Execution times for the probing method (left, \(\epsilon = 10^{-4}\)) and the adaptive Hutch++ algorithm (right, \(\epsilon = 10^{-2}\)) on the graph Laplacian of a 2D regular grid and a Barabasi-Albert random graph, as a function of the number of nodes n

7 Conclusions

In this paper we have investigated two approaches for approximating the von Neumann entropy of a large, sparse, symmetric positive semidefinite matrix. The first method is a state-of-the-art randomized approach, while the second one is based on the idea of probing. Both methods require the computation of many quadratic forms involving the matrix function f(A) with \(f(x) = - x \log x\), an expensive task given the lack of smoothness of f(x) at \(x=0\). We have examined the use of both polynomial and rational Krylov subspace methods, and combinations of the two. Pole selection and several implementation aspects, such as heuristics and stopping criteria, have been investigated. Numerical experiments in which the entropy is computed for a variety of networks have been used to test the various approximation methods. Not surprisingly, the performance of the methods is affected by the structure of the underlying network, especially for the method based on the probing idea. Our main conclusion is that the probing approach is better suited than the randomized one for graphs with a large-world structure, since they admit distance-d colorings with a relatively small number of colors. Conversely, for complex networks with a small-world structure, the number of colors required for distance-d colorings is larger, so the probing approach becomes more expensive.
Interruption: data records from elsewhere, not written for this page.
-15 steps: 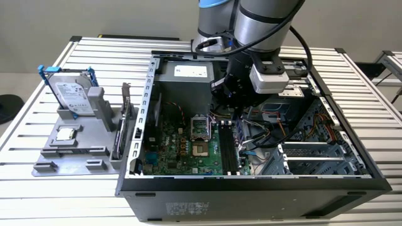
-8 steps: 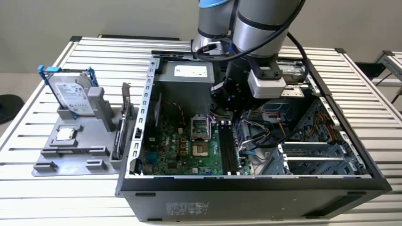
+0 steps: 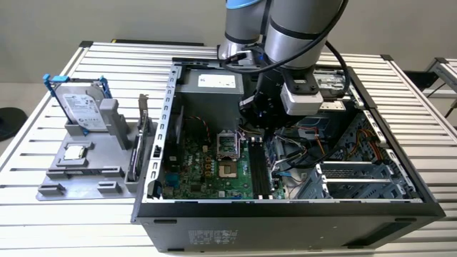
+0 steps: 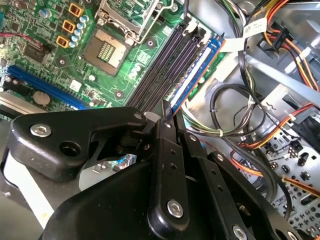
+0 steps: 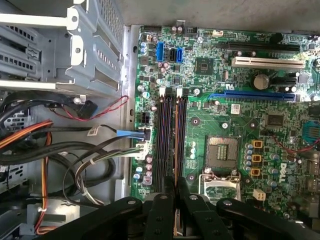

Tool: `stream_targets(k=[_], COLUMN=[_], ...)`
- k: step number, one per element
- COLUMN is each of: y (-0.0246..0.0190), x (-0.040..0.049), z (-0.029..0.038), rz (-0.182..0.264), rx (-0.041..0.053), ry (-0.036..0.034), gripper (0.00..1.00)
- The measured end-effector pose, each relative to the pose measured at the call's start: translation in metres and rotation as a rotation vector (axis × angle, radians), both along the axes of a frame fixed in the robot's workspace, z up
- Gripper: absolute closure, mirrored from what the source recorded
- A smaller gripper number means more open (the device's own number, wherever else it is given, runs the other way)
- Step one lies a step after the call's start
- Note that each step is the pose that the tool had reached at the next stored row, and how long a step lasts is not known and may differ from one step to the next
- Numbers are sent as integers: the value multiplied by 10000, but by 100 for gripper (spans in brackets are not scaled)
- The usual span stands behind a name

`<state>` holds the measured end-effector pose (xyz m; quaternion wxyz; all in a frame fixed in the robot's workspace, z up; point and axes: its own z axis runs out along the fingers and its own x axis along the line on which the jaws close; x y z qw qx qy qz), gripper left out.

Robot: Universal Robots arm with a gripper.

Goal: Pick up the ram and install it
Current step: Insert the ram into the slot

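Gripper (image 4: 167, 112) low in frame centre, fingers (image 4: 167, 150) pinched shut on ram (image 4: 195, 75); ram stands edge-down in motherboard (image 5: 225, 125) memory slot, beside empty slots (image 5: 164, 145).

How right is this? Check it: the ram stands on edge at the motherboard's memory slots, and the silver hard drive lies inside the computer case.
The hard drive is not inside the computer case: the exterior view shows it standing in the grey holder outside it. The ram does stand on edge at the memory slots.
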<state>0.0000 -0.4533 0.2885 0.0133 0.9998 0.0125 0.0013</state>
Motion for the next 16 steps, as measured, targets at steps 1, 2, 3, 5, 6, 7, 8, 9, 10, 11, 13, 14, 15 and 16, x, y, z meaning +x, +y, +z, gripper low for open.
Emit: stream_targets(k=[1, 2, 3, 5, 6, 7, 8, 9, 10, 11, 13, 14, 15, 16], y=[-1, -2, -4, -10, -13, -16, -19, -21, -22, -24, -30, -34, -38, -42], x=[6, 13, 21, 35, 44, 53, 61, 71, 80, 85, 91, 93, 95, 97], z=[-3, -6, -9, -15, -18, -22, -27, -33, -41, -50, -71, -86, -99, -113], rz=[-30, -57, -79, -110, -126, -143, -164, -183, -205, -222, -255, -272, -285, -300], rx=[1, 2, 2, 4, 3, 3, 2, 2, 3, 2, 4, 7, 9, 13], ry=[0, -1, -1, -2, -1, -1, -1, -1, -1, -1, -1, -1, -1, 0], gripper=[100, 100, 100, 100, 100, 100, 100, 100, 100, 100, 100, 100, 100, 100])
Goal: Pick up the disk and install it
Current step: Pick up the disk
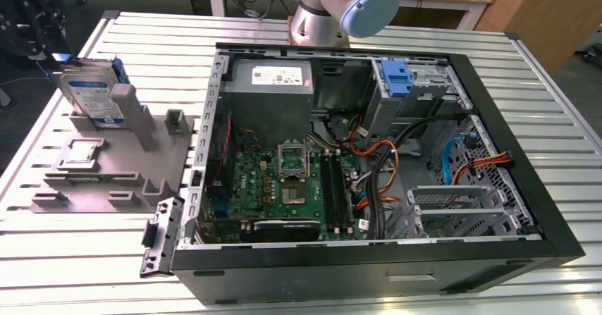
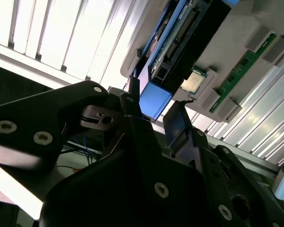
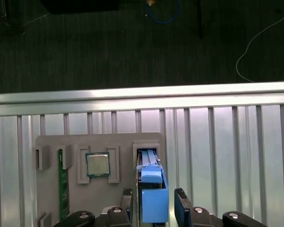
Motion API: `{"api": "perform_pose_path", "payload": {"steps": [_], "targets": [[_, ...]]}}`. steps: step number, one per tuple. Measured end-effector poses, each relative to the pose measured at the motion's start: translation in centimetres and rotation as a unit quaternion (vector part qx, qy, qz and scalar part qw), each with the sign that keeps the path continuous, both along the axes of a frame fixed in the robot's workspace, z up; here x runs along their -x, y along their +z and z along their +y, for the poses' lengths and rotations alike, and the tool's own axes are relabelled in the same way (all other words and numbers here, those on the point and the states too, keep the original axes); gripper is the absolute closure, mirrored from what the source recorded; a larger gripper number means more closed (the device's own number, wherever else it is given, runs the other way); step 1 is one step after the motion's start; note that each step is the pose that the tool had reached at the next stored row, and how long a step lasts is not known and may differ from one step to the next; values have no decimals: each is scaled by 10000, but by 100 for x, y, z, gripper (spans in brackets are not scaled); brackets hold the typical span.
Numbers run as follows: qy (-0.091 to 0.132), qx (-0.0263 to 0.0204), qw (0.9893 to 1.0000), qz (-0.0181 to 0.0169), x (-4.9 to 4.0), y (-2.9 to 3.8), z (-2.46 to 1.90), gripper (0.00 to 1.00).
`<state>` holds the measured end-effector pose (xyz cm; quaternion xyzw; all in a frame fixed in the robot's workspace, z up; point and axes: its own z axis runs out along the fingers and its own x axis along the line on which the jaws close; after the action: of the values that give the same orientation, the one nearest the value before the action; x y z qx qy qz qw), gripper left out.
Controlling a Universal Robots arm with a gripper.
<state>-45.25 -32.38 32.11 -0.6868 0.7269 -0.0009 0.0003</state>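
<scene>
Disk [image 1: 94,95] and its blue side rails stand on edge in a slot of the grey holder [image 1: 113,170], which lies on the slatted metal table [image 1: 94,273] at the exterior view's left, beside the open computer case [image 1: 376,262]. In both wrist views the gripper [image 3: 154,193] [image 2: 156,94] straddles the blue end of the disk. Its black fingers [image 3: 128,193] are spread wide, one on each side of the rail, and a gap shows between the rail and at least one finger, so nothing is clamped. In the first wrist view a processor chip [image 3: 98,164] sits in a pocket of the holder just beside the disk, and a green memory stick [image 3: 61,184] stands further along. Inside the case a bare blue bracket [image 1: 400,79] sits in the drive bay near the grey power supply [image 1: 273,82].
</scene>
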Motion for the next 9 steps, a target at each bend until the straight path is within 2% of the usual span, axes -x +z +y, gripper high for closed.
{"api": "perform_pose_path", "payload": {"steps": [9], "targets": [[-2,0,10000,-6,10,-134,0,53]]}}
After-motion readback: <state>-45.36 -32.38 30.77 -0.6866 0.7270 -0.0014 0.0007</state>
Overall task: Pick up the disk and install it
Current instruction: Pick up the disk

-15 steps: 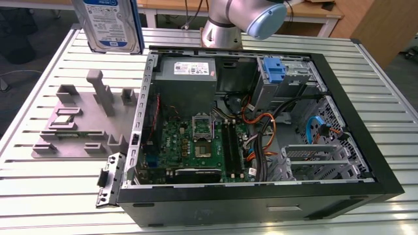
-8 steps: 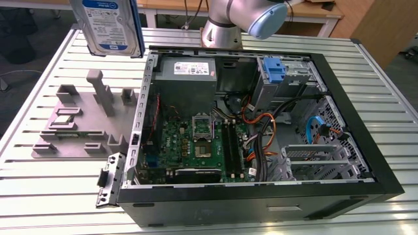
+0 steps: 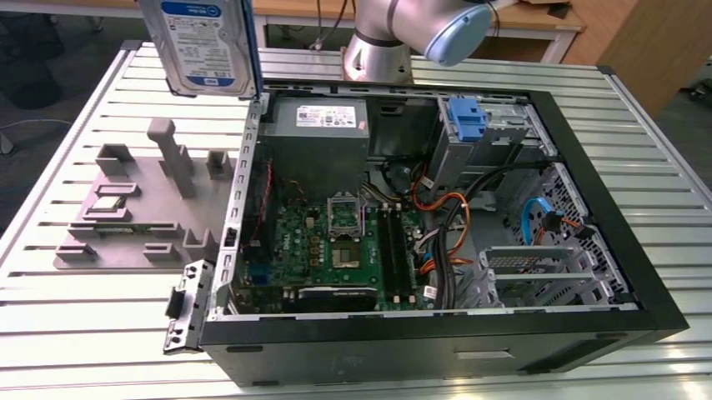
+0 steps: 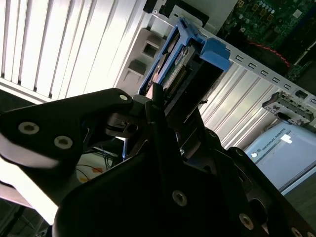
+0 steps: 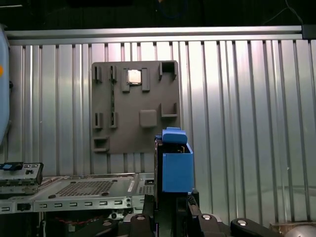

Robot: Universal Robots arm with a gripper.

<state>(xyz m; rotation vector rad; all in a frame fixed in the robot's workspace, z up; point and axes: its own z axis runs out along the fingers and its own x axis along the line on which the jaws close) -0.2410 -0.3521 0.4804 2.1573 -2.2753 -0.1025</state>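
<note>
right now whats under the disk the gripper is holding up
The slatted table beside the grey parts holder, with the open case close by. The disk itself hides the spot straight below it.

You'll find a blue-and-white label [image 3: 206, 27] on the face of the disk [image 3: 200, 52], but its print is too small to make out. A white sticker [image 3: 330, 116] sits on the grey box [image 3: 317, 148] inside the computer case [image 3: 629, 242], and it is just as unreadable. In the second wrist view, a pale blue housing [image 4: 289, 158] carries one short line of white print.
</note>
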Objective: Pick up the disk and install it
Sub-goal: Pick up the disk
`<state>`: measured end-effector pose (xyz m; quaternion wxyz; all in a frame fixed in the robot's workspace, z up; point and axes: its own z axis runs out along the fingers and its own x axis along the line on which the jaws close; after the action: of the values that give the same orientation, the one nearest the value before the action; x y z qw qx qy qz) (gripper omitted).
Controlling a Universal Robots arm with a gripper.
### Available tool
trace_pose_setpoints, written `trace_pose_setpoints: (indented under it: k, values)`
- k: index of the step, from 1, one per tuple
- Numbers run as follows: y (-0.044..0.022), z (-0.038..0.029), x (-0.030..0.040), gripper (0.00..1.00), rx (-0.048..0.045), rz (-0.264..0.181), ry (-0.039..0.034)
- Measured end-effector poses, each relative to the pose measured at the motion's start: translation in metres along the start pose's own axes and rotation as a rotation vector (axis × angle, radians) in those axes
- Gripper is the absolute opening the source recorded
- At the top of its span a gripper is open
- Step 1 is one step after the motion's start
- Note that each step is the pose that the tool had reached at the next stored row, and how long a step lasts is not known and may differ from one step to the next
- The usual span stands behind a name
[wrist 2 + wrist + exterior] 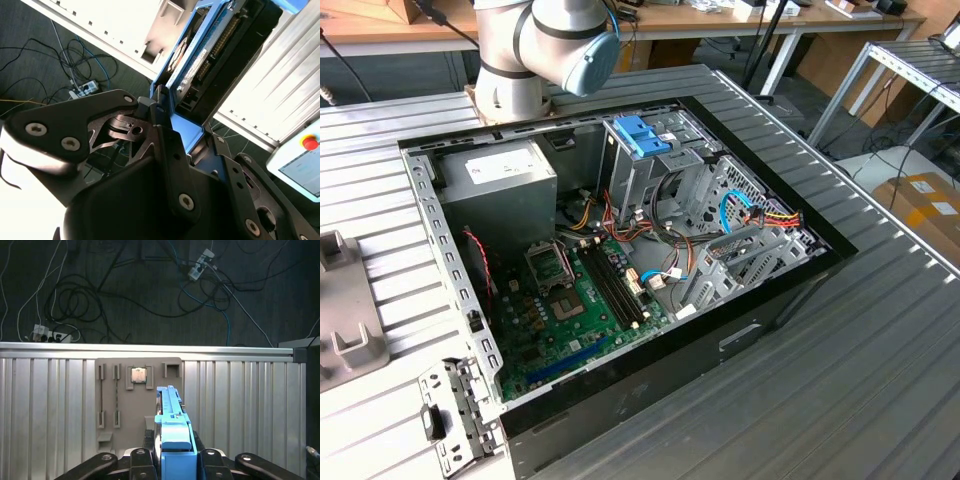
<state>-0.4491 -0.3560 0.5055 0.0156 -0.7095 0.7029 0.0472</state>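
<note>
Tool [175,462] is clamping the disk [172,412] at its blue tab end. Black fingers [141,460] are pressing in from both sides, so the opening is narrow, just the thickness of the disk. Second wrist view is showing the same grip: tool [182,132] closed on the disk [225,55], with the dark body and light-blue frame sticking out past the fingertips.

Orientation: in the first wrist view the disk is sitting edge-on to the camera. Its long axis is running straight out from the tool, in line with the fingers. Tab end is nearest the tool and the far end is pointing away from it.

Position: the disk is hanging in the tool, off the ribbed metal desk [240,405]. In the first wrist view it is lining up in front of a grey holder plate [107,390] that is lying on the desk and carrying a small square chip [138,375]. Cables [100,300] are trailing over the dark floor beyond the desk edge.

Exterior view: the arm [540,45] is standing behind an open computer case [650,395] that is lying on its side on the desk [880,330]. Inside the case an upright metal cage [630,185] is carrying a blue bracket [642,135] on top, with the circuit board [570,320] beside it.
</note>
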Motion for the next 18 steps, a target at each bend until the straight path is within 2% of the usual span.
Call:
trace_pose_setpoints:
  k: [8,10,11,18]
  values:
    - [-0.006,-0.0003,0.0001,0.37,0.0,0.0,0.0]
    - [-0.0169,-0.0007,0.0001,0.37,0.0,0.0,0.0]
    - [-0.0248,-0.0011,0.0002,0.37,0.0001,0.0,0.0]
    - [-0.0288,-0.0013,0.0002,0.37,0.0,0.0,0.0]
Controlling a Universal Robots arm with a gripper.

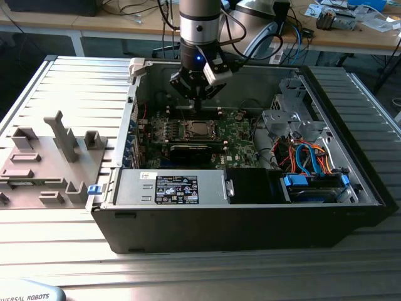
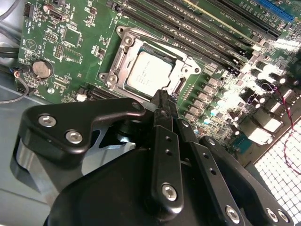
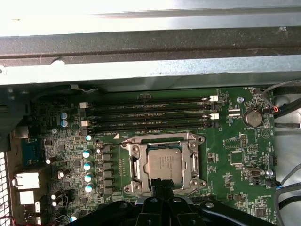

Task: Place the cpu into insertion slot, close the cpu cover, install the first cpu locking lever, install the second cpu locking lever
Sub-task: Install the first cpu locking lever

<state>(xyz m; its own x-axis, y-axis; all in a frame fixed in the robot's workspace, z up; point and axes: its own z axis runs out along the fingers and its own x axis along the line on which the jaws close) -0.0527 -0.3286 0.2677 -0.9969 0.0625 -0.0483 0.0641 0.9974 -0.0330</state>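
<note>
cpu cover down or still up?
Down: the cpu cover lies flat, framing the cpu in both wrist views.

A ribbed grey metal table [image 1: 69, 81] spans the exterior view under even indoor light. Behind it, a long pale wooden workbench [image 1: 125, 25] carries tangled black cables [image 1: 135, 9] and scattered small parts. On the exterior view's left, a grey moulded plastic fixture tray [image 1: 44, 169] with upright holders lies on the table.
</note>
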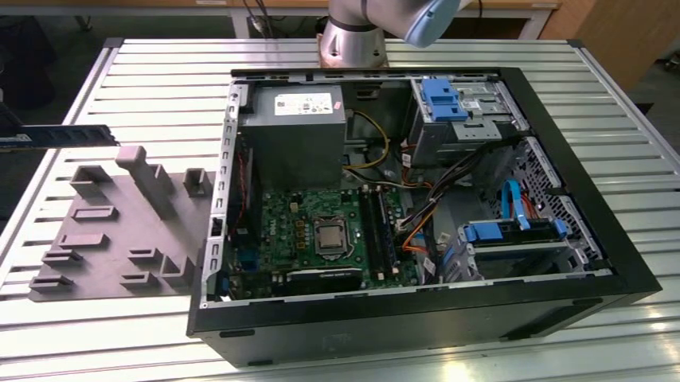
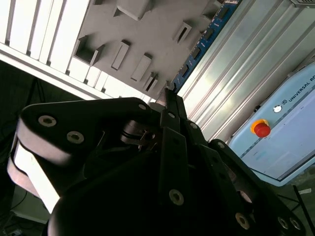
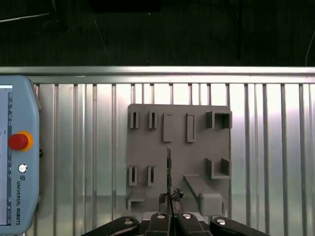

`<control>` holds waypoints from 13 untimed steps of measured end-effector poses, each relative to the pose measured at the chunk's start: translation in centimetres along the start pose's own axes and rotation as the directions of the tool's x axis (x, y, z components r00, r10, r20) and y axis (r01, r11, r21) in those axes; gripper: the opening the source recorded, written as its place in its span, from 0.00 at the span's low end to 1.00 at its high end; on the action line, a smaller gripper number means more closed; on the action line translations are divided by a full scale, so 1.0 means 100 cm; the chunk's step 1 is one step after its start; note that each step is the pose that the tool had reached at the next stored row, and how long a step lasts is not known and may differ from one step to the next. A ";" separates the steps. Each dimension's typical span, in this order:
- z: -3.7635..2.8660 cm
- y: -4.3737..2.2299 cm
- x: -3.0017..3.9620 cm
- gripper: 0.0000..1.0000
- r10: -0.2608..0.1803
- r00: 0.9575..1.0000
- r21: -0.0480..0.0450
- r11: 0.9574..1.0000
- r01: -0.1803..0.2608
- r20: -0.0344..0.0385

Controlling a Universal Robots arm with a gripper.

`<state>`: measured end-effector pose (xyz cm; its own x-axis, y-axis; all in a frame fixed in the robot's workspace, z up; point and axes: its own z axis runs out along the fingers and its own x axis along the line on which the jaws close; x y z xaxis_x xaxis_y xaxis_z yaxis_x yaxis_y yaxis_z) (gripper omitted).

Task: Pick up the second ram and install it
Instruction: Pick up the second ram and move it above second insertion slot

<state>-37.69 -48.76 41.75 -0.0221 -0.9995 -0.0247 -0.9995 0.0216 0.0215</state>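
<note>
The hand (image 3: 170, 196) is clamping the second ram (image 1: 64, 135) by one end above the grey holder tray (image 1: 107, 239), well apart from the open computer case (image 1: 425, 326), so the long unsupported stick is risking tilting or slipping in that narrow grip.

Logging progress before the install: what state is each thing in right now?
second ram: held in the air over the grey holder tray.
gripper: shut on the second ram.
computer case: on its side, side panel off, insides exposed.
</note>
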 end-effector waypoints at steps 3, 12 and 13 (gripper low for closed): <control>0.0000 -0.0022 0.0000 0.11 0.000 1.000 0.000 1.000 0.000 0.000; -0.0002 -0.0083 -0.0002 0.11 0.000 1.000 0.000 1.000 0.000 0.000; -0.0002 -0.0090 -0.0002 0.11 0.000 1.000 0.000 1.000 0.000 0.000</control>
<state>-36.80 -48.76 41.75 -0.0221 -0.9995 -0.0247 -0.9995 0.0216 0.0215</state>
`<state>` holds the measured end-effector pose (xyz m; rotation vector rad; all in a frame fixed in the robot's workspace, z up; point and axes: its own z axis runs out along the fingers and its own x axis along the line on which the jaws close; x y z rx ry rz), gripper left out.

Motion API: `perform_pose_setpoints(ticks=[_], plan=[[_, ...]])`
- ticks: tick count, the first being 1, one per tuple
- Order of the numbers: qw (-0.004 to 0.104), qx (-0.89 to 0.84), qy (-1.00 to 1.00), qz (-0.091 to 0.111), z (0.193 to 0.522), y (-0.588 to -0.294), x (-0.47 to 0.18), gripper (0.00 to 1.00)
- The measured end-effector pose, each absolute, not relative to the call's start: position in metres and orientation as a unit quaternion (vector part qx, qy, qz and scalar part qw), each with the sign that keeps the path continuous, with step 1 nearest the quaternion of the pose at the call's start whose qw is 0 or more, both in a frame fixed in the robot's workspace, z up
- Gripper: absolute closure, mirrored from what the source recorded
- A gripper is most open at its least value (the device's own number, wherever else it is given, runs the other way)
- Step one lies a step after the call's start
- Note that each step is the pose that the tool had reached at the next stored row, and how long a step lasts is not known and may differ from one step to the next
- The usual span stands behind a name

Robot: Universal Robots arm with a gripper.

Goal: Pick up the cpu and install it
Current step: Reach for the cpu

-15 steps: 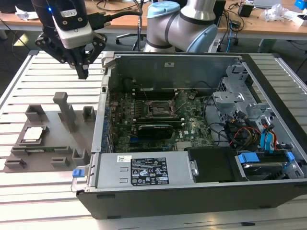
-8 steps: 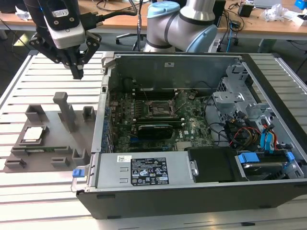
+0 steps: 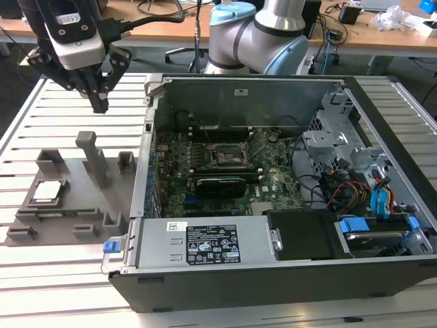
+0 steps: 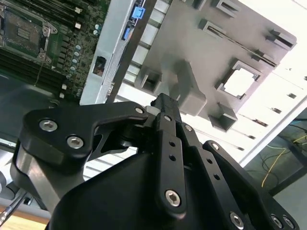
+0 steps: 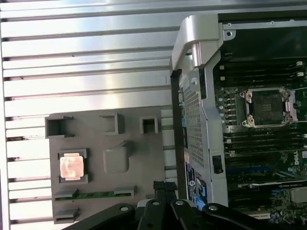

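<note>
while the cpu [image 3: 46,191] sits framed in its grey holder [image 3: 68,208], likely kept square for grasping, the empty fingers [image 3: 100,101] hang pinched narrow at its one o'clock in the exterior view.

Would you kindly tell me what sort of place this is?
Likely a robotics lab workbench: an open computer case on a slatted metal table, a grey holder tray with the cpu.

End effector [image 5: 164,188] body cut off at the first wrist view's edge, cpu [image 4: 238,81] beyond its tip glare-washed in second wrist view, surface detail unreadable
</note>
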<state>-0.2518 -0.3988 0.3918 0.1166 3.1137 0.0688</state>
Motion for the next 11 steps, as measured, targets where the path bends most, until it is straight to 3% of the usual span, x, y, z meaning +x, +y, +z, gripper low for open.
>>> perform_pose_setpoints(ticks=[11], plan=[[0.012,0.037,0.999,0.022,0.391,-0.399,-0.268,0.89]])
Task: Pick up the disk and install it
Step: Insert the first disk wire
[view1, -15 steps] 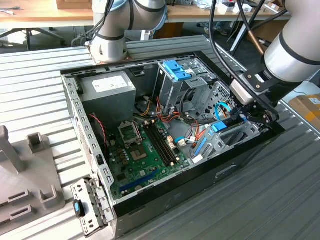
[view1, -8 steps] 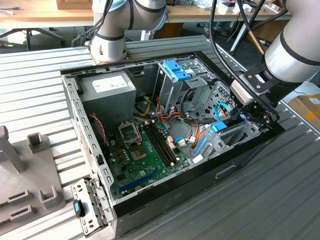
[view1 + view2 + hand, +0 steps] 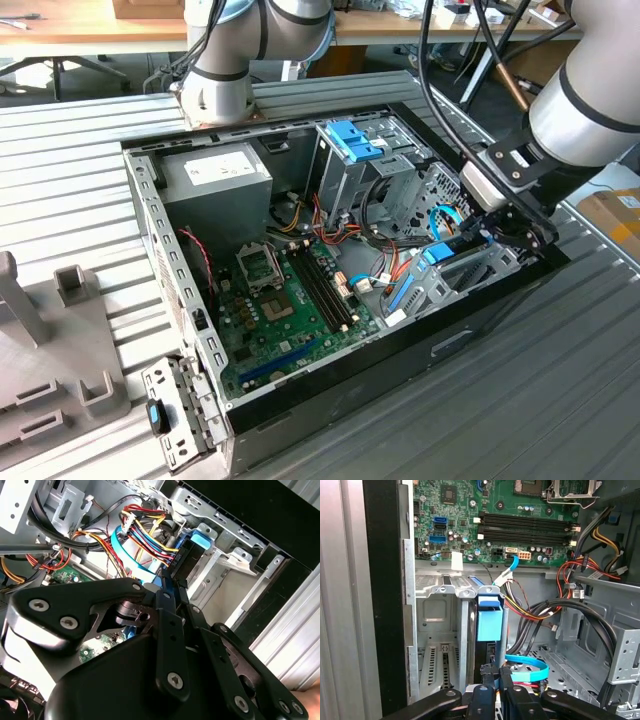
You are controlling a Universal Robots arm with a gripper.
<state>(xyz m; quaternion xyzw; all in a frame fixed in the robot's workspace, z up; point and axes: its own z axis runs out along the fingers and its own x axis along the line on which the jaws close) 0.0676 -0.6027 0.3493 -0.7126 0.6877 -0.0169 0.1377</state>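
The open computer case (image 3: pixel 300 420) is being shown lying on the slatted table (image 3: pixel 560 400). At its 3 o'clock edge in the exterior view, the disk (image 3: pixel 489 622) is being pinched edge-on by the gripper (image 3: pixel 498 672), standing in the grey drive bay (image 3: pixel 440 630). No writing is being shown legibly.

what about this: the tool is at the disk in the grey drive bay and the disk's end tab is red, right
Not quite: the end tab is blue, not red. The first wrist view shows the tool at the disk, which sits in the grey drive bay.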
For this type of graphs, the randomized method is more competitive than the one based on probing, since it is less affected by the structure of the graph; however, for matrices in which low rank approximation cannot be exploited such as the graph Laplacians that we consider, randomized trace estimators are best suited for computing approximations with a relatively low accuracy, since their cost quickly grows as the requested accuracy is increased.